I shudder at the animalistic tone.
"Let him go Marsella…let him go," I hear my uncle say so tenderly, tears prickle at the back of my eyes.
This is not good…this is not good. I need to…I need to…
"You don't seem all that different," a deep voice says. And for some reason I can feel their deep words are directed at me, without me even having to look at them. I feel all of their stares, as if I am a loud spark in the small fire.
"I don't know whether to take that as a compliment or an insult," I quietly comment.
"It was neither," Rosalie frigidly mutters.
"What were you expecting then, a hunchbacked, sharp toothed ghoul, or were you expecting…"
"Hazel! Stop it! You are being rude."
"Me rude? Mother, I didn't come into this house and question them on their differences. Who is being rude?" I heatedly question.
"He just means you don't seem all that different from us…Carlisle said that you were having difficulties and…" someone tries to say. I don't care who it is.
"Having difficulties…do you know who you are! You are monsters…zombies…not even living people and yet you exist, who is having difficulties. My heart beats and I feel…so deeply, and you call that a difficulty," I admonish. I smirk with satisfaction that Emmett looks like a kicked puppy.
"From how I see it, this Edward is a difficulty. What do you know of this human he so called loves? She could be a danger to your kind," I honestly tell them.
"Bella is not a danger…she is my friend," Alice melodiously says with a small smile, as if she is staring up at a sky filled with falling snowflakes.
My internal monster growls with jealousy that I was not able to be the one to make her smile like that.
"I have an idea," Rosalie proposes, "what if Hazel meets Bella and she can see if her intentions are true or not."
"Was Jasper not able to…" my mother tries asks.

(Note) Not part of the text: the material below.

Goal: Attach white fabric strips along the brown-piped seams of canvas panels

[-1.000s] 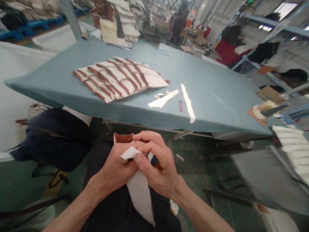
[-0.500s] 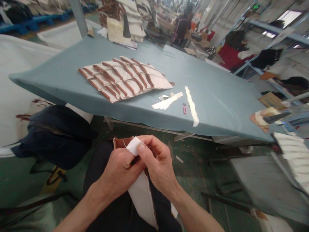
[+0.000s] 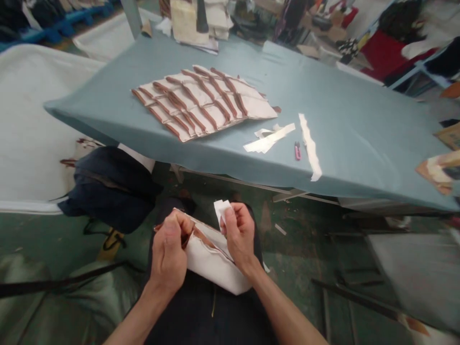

"No," Carlisle answers. "She smells good to all of us, it warbles our thoughts like static."
I nod with decision, "What makes you think I won't react the same way?"
"Because you are different," Emmett quips with a boyish grin.
"What is in it for me?" I query.
"Is the notion that you are keeping your family safe not enough?" a soft lilting voice says.
I have not heard that voice. Esme…I think her name is. I almost forgot she was here, I think with a shrug of indifference.
"I hardly know you to call you family," I mutter. I may as well be shouting. There is no use muttering around vampires. They hear you anyway…remember that.
Then a scent invades my senses, a scent that beckons a floral perfume with hints of lemon. I feel a soft touch on my hand. I feel my open eyes further open as if there was a transparent screen over them. Words are futile.
"Please Hazel," Alice imploringly whispers with her golden eyes wide and imploring.
I silently nod. My body is filled with tingles and shame, what have I gotten myself into.
I have no idea what is happening except I hear the unmentionable word, "Hospital."